Darren Ayres says his three-year ordeal with builder ANSA Homes “nearly destroyed me and my family”.

First, the beams and flooring were exposed for six months before the roof was built, a witness statement prepared for the Building Commission alleged; then three separate building inspections confirmed a litany of defects.

Darren and Donna Ayres with children Summer, Ruby and Dylan at their home in Ryde.

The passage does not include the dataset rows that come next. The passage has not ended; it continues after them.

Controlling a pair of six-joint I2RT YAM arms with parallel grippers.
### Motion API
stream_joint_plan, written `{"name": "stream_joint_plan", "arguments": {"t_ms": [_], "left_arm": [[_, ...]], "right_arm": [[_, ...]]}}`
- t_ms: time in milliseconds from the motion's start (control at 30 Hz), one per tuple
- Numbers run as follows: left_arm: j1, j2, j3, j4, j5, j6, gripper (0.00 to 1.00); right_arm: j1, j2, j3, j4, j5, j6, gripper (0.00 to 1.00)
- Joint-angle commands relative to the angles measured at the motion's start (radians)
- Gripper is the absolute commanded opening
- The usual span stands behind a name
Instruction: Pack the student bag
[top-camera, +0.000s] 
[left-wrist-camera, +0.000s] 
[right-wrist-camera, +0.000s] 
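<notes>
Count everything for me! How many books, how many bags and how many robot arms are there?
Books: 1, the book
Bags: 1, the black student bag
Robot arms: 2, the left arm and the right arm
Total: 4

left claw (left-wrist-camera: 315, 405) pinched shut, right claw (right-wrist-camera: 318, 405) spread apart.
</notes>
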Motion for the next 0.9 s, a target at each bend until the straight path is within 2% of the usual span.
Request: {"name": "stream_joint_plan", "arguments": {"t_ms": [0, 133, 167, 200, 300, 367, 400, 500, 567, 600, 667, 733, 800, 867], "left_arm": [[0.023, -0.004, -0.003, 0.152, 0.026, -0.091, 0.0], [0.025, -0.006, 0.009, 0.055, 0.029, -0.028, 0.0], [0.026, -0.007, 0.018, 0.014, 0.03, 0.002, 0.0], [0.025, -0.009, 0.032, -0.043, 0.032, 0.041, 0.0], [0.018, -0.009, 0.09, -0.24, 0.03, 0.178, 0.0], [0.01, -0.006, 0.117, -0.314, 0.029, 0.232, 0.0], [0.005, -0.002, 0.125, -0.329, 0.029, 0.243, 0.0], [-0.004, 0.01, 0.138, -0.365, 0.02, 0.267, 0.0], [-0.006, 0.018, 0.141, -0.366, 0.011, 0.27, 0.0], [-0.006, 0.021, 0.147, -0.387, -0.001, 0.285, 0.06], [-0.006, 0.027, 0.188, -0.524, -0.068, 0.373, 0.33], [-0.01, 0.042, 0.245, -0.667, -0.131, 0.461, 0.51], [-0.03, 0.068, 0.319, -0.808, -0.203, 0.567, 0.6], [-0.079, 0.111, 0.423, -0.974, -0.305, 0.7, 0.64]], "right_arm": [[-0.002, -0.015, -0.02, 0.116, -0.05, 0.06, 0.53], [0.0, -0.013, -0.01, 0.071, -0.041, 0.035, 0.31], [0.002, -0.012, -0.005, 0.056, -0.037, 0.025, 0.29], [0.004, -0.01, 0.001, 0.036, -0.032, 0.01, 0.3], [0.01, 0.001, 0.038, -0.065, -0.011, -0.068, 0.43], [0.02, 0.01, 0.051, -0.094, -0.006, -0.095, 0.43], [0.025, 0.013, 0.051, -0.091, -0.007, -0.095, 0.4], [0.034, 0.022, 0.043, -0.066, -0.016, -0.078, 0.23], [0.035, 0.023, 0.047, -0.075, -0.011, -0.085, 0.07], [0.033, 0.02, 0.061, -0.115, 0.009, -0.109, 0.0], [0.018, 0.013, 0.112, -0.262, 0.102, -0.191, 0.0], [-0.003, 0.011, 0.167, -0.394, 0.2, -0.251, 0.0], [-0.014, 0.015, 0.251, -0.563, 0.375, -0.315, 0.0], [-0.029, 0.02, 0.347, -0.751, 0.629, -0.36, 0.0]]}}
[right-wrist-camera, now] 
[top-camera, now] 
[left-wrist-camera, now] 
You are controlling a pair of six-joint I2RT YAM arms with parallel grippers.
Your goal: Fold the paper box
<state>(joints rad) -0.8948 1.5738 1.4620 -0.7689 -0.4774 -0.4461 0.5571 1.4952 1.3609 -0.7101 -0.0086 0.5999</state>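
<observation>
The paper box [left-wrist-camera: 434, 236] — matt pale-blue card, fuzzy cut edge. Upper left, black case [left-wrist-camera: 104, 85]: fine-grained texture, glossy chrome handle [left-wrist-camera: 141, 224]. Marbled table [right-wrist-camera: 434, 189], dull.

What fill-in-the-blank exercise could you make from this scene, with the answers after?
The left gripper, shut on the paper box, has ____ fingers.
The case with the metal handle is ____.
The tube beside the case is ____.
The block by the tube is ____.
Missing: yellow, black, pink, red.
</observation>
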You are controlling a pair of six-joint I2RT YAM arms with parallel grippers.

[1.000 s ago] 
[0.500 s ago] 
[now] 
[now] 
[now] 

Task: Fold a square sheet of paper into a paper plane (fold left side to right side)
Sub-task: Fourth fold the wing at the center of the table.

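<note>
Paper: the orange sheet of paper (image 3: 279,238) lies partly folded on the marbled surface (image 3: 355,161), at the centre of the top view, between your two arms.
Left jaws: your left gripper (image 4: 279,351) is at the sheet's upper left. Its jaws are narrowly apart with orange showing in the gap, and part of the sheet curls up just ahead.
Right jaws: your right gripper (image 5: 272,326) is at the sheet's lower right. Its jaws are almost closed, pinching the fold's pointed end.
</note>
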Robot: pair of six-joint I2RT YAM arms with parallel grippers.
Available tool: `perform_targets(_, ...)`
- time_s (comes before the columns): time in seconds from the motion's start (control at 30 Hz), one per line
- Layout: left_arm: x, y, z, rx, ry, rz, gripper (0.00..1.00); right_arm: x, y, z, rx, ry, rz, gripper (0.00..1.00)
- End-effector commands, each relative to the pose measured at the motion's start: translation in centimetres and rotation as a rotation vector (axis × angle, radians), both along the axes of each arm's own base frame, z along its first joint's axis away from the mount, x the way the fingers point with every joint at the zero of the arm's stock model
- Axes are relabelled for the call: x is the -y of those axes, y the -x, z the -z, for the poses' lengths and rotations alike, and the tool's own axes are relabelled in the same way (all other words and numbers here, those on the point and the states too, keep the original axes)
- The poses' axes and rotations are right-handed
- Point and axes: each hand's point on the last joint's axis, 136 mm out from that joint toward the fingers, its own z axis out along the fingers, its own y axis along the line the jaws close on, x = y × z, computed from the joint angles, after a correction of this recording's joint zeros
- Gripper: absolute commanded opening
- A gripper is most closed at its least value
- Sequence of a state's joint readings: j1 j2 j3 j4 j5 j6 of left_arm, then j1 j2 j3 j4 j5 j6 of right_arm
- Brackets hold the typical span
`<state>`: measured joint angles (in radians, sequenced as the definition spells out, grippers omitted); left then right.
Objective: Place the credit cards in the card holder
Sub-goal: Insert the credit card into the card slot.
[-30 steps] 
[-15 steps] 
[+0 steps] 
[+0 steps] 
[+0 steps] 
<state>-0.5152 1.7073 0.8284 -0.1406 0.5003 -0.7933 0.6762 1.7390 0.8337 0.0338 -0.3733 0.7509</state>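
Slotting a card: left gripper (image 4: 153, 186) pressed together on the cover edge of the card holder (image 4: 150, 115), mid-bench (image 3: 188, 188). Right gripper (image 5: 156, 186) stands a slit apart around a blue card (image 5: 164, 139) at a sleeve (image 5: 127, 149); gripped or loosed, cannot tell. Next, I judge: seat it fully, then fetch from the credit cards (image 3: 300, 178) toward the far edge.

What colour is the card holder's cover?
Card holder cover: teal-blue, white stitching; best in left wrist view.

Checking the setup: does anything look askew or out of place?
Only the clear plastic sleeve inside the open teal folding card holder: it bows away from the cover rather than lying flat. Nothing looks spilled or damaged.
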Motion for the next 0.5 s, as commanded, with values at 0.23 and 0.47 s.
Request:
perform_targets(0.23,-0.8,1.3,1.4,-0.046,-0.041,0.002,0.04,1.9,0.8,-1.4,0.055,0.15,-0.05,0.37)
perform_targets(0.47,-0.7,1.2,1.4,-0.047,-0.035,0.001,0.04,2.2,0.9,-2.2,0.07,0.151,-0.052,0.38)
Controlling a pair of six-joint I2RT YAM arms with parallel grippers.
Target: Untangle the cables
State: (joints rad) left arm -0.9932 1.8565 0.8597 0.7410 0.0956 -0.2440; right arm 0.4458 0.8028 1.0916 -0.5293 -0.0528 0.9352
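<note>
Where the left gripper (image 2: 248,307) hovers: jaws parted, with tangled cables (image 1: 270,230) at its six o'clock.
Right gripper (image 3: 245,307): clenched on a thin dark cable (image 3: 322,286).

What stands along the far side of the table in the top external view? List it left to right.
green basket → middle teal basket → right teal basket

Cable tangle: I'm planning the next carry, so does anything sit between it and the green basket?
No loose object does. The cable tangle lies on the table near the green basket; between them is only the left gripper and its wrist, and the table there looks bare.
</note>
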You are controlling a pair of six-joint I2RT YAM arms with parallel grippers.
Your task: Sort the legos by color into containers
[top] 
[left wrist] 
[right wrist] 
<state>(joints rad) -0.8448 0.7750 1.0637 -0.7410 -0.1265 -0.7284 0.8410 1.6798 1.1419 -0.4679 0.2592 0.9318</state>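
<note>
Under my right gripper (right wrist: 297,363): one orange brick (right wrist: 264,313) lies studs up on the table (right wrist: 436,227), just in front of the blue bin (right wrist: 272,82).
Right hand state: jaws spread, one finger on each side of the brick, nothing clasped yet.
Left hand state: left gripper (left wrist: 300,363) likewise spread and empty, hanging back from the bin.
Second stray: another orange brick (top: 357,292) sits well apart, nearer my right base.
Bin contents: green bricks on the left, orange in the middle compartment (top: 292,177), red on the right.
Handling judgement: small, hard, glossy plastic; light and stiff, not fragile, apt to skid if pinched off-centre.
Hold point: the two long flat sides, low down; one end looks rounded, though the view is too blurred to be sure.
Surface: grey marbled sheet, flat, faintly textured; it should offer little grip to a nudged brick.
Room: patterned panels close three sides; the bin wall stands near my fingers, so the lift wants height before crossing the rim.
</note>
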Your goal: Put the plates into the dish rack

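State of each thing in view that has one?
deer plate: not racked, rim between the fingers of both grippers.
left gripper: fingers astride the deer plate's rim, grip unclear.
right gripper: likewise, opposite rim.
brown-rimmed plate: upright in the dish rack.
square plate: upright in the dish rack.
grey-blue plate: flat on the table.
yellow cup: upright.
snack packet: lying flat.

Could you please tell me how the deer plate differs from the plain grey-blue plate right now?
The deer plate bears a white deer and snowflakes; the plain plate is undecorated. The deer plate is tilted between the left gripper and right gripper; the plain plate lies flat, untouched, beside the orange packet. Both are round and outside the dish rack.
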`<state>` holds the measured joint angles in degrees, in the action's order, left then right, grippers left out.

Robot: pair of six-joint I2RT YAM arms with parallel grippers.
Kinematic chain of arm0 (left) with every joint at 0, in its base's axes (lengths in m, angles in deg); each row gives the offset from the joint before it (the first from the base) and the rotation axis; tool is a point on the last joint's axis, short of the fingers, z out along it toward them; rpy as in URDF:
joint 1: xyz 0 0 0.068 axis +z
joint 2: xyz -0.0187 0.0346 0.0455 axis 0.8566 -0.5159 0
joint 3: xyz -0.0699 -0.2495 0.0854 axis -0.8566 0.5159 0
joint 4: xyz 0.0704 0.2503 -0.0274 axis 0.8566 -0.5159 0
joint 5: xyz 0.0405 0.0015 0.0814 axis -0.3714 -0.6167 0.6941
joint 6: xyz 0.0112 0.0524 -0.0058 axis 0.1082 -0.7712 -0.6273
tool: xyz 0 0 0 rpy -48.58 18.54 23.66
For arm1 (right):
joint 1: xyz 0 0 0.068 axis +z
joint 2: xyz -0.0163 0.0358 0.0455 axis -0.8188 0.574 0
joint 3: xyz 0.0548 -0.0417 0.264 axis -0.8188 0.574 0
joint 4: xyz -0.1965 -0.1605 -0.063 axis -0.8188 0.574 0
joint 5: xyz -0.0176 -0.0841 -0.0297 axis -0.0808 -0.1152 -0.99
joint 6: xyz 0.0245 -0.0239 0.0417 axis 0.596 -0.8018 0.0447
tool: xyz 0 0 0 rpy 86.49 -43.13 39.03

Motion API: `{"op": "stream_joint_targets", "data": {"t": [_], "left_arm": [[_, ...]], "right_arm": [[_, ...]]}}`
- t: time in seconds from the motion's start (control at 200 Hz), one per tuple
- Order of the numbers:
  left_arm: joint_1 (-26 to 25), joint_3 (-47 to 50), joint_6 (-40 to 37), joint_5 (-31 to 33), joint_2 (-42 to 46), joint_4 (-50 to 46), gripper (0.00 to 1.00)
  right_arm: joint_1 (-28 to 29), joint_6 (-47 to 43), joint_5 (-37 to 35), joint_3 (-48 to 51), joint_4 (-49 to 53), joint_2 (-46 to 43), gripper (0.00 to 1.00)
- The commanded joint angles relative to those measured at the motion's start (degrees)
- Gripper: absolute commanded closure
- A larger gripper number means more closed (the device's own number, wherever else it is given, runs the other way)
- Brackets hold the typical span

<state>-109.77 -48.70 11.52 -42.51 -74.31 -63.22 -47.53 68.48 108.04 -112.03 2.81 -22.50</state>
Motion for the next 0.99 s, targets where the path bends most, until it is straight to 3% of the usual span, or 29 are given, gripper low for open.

Darren and Donna Ayres with children Summer, Ruby and Dylan at their home in Ryde.Credit: Flavio Brancaleone

“The major defects and subpar workmanship is not what we signed up for,” the Ayres’ statement said. “We paid for a brand-new house up to Australian standards and our house is definitely not that.”

Ayres alleges his home was left with an estimated $800,000 worth of defects before ANSA, a Marsden Park-based company, run by Mark Maloney, had its licence suspended in June last year, collapsing into liquidation two months later.

The state government-run insurance scheme, the Home Building Compensation Fund (HBCF), was designed as a safety net for families such as the Ayres in situations such as theirs.

But the Ayres’ expenses grew quickly – $70,000 in rent paid over the three years since construction began in January 2022, $50,000 in legal fees spent fighting ANSA, then another $50,000 in leveraged finance to keep the lights on. Money from the fund quickly evaporated.

The maximum coverage from the fund of $340,000 hasn’t increased since 2012, when the average cost of building a home was $314,000. The cost of construction increased by 30.2 per cent between 2019-20 and 2023-24 alone.

ANSA Homes boss Mark Maloney has allegedly failed to comply with rectification orders issued by the Building Commission.

ANSA Homes boss Mark Maloney has allegedly failed to comply with rectification orders issued by the Building Commission.Credit: Sydney Morning Herald

Licensed contractors who take on residential work worth more than $20,000 need insurance coverage through HBCF. The fund can be accessed once a builder goes bankrupt, loses their licence or disappears. Ayres is just one of ANSA Homes’ clients for whom the payout does not cover costs of repair.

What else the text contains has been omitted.